Czy jest polska Siri? Unia Europejska kontra Apple
W czerwcu, podczas keynote otwierającego tegoroczną konferencję WWDC, Apple zaprezentowało swój nowy produkt – sztuczną inteligencję nazwaną Inteligencją Apple, od angielskiego skrótu AI (artificial intelligence). Pojawiły się też oczywiście nowe systemy operacyjne i zaszyte w nich nowe, ekscytujące funkcje, jak choćby mirroring iPhone'a na Macu. Szybko jednak okazało się, że zarówno sztuczna inteligencja, jak i kilka innych funkcji, w tym wspomniany mirroring, nie będą dostępne na rynku Unii Europejskiej – przynajmniej czasowo. Powodem decyzji Apple ma być Akt o Rynkach Cyfrowych, który ma zmusić big techy – w tym Apple – uznane za tzw. strażników rynku, do przestrzegania zasad uczciwej konkurencji.
W sporze pomiędzy big techami a Unią Europejską jestem zdecydowanie po stronie Unii. Nie chodzi mi tutaj konkretnie o decyzję o niewdrażaniu (przynajmniej na razie) sztucznej inteligencji w produktach Apple sprzedawanych w Europie, ale szerzej o to, iż coraz bardziej big techy eksploatują nasz rynek. Wspomnieć tutaj można choćby o ostatnich protestach mediów, które bez odpowiednich zabezpieczeń ustawowych nie przetrwają konkurencji z tymi globalnymi technologicznymi gigantami. Z drugiej strony zdaję sobie sprawę, że Unia Europejska, a dokładnie jej urzędnicy, mają czasem tendencje do wprowadzania prawa, które bardziej szkodzi i irytuje niż pomaga (chciałbym zobaczyć tych wszystkich unijnych urzędników, ubranych w drogie garnitury i pijących jogurty pitne z plastikowych butelek - tak tak, chodzi mi o nakrętki). Mimo wszystko uważam, że w przypadku big techów ochrona rynku jest potrzebna.
To m.in. dzięki wspomnianemu Aktowi o Rynkach Cyfrowych użytkownicy w Unii Europejskiej, w tym i my w Polsce, mogą korzystać z alternatywnych sklepów z aplikacjami dla iOS (np. z Setapp Mobile), co jest moim zdaniem wymiernym efektem działania wspomnianego prawa.

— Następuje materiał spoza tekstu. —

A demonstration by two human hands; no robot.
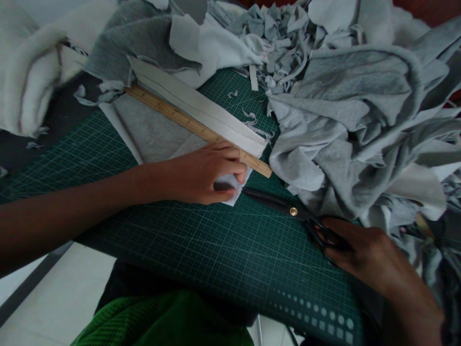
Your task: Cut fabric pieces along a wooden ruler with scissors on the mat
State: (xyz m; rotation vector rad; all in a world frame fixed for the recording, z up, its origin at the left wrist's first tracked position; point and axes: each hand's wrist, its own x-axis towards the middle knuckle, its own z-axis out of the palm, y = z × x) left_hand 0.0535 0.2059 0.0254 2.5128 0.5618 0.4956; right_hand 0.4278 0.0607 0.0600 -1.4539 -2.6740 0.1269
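The left hand's [194, 175] thumb and forefinger tips, slightly apart, press the grey knit fabric [154, 127] onto the green cutting mat [230, 245]; even pressure beside the wooden ruler [173, 113] would limit creep. The right hand [370, 254] grips the black fabric shears [293, 211], tips near the fabric's end, best kept low and clear of fingers.

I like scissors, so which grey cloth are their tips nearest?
The flat grey cloth under the left hand, along the wooden ruler. Its corner is right by the scissors' tips. The crumpled grey pile is farther from them.
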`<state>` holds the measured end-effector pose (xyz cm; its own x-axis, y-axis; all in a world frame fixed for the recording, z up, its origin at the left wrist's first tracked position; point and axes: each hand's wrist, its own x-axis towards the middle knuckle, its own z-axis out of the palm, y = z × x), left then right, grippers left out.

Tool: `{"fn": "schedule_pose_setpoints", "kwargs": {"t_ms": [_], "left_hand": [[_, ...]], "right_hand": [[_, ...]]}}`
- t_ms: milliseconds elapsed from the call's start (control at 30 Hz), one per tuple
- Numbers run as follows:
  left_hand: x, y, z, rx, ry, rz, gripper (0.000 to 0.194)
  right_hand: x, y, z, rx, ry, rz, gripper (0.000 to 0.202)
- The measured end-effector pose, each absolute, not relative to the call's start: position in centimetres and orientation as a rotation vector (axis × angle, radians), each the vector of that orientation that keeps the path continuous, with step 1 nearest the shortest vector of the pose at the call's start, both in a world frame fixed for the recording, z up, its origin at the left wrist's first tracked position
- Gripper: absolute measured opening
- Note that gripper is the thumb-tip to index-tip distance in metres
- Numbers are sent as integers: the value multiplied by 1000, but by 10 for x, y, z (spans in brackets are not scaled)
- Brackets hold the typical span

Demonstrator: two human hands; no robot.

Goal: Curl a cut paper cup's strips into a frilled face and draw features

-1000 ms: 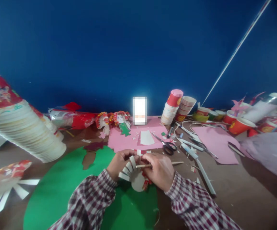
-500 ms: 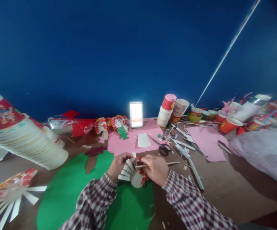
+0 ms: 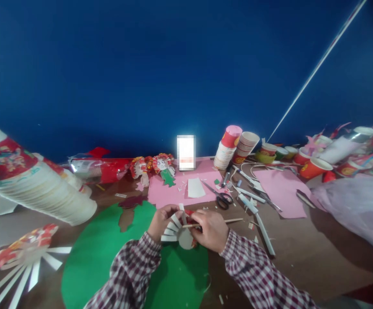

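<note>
A paper cup cut into strips is held between both hands, its round white base facing me. White strips fan out on its left, and red printed parts show at its right. My left hand is closed on the strips at the upper left. My right hand grips a thin wooden stick that lies across the cup, with its fingers over the red strips. Exactly how the strips meet the stick is hidden by those fingers. Green paper lies beneath the hands.
Scissors and a white utility knife lie beyond my right hand. Pink paper is at the back. A leaning stack of paper cups and another cut cup are at left. A plastic bag sits right.
The right hand's fingers have shifted slightly over the red strips and cover more of them. The whole view has turned a little to the left. Both hands keep their hold.
</note>
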<state>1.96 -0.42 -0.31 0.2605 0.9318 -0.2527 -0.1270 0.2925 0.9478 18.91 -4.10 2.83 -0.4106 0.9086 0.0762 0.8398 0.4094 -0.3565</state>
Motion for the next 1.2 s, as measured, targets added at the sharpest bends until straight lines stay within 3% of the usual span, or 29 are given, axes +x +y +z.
{"fn": "schedule_pose_setpoints", "kwargs": {"t_ms": [600,767,1200], "left_hand": [[17,-2,-5,1020,1056,891,30],[17,-1,-6,1010,1041,886,32],[19,-2,-17,853,928,956,35]], "right_hand": [[187,-43,28,-1352,-2411,450,9],[192,-42,38,-1241,-2356,517,25],[188,-15,40,-1389,-2078,277,17]]}}
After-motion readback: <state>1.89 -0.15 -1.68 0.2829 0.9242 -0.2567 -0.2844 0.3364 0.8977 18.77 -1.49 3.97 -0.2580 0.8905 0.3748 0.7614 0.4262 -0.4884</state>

Apple musiało się na to zgodzić, inaczej właściwie musiałoby się wycofać z rynku smartfonów w Europie. Nie na wszystko jednak Apple musi się godzić i zamiast ulegać Unii, może po prostu nie wprowadzać pewnych produktów na dany rynek. I tak właśnie jest z decyzją Apple o nie wprowadzeniu w Unii Europejskiej swojej AI i wspomnianego już mirroringu iPhone'a. Nie są to funkcje na tyle krytyczne, by użytkownicy w Unii Europejskiej nie mogli się bez nich obejść. Co więcej, w przypadku AI (Apple Intelligence) będzie ona działać tylko na obecnie najnowszych iPhone'ach i tych, które zostaną zaprezentowane w przyszłości. Użytkownicy iPhone'ów 14 i starszych i tak z niej nie skorzystają, nawet jeśli mieszkają poza Unią Europejską (np. w USA czy Kanadzie). Apple mogło więc sobie pozwolić na tego typu decyzję i mogę ją zrozumieć, choć niekoniecznie muszę się z nią zgadzać.
Dziesięć lat temu w liście do użytkowników Tim Cook napisał bardzo prawdziwe i słuszne słowa: „Kilka lat temu użytkownicy usług internetowych zaczęli zdawać sobie sprawę, że gdy usługa online jest bezpłatna, to nie jesteś klientem. Jesteś produktem. Jednak w Apple uważamy, że świetne doświadczenie klienta nie powinno odbywać się kosztem prywatności”. Apple stoi więc twardo przy swoim zdaniu jeśli chodzi o prywatność i to ma być też jednym z argumentów za niewprowadzeniem niektórych nowych usług w Unii Europejskiej. Z drugiej jednak strony jesteśmy świadkami walki technologicznego giganta z równie gigantyczną instytucją czy ciałem... Unią Europejską. My użytkownicy stoimy pośrodku, a walka toczy się trochę nad naszymi głowami. I choć obie strony walczą teoretycznie w naszym imieniu, to już teraz dostajemy rykoszetem z obu stron.
Tak sobie jednak myślę (i ironizuję), że czym my, tutaj w Polsce, mamy się przejmować? Nasza chata z kraja, wsi spokojna wsi wesoła... po co nam sztuczna inteligencja od Apple, skoro dalej nie ma polskiej Siri, o czym przypomina działająca już od ponad dziesięciu lat strona założona przez Norberta – czyjestpolskasiri.pl.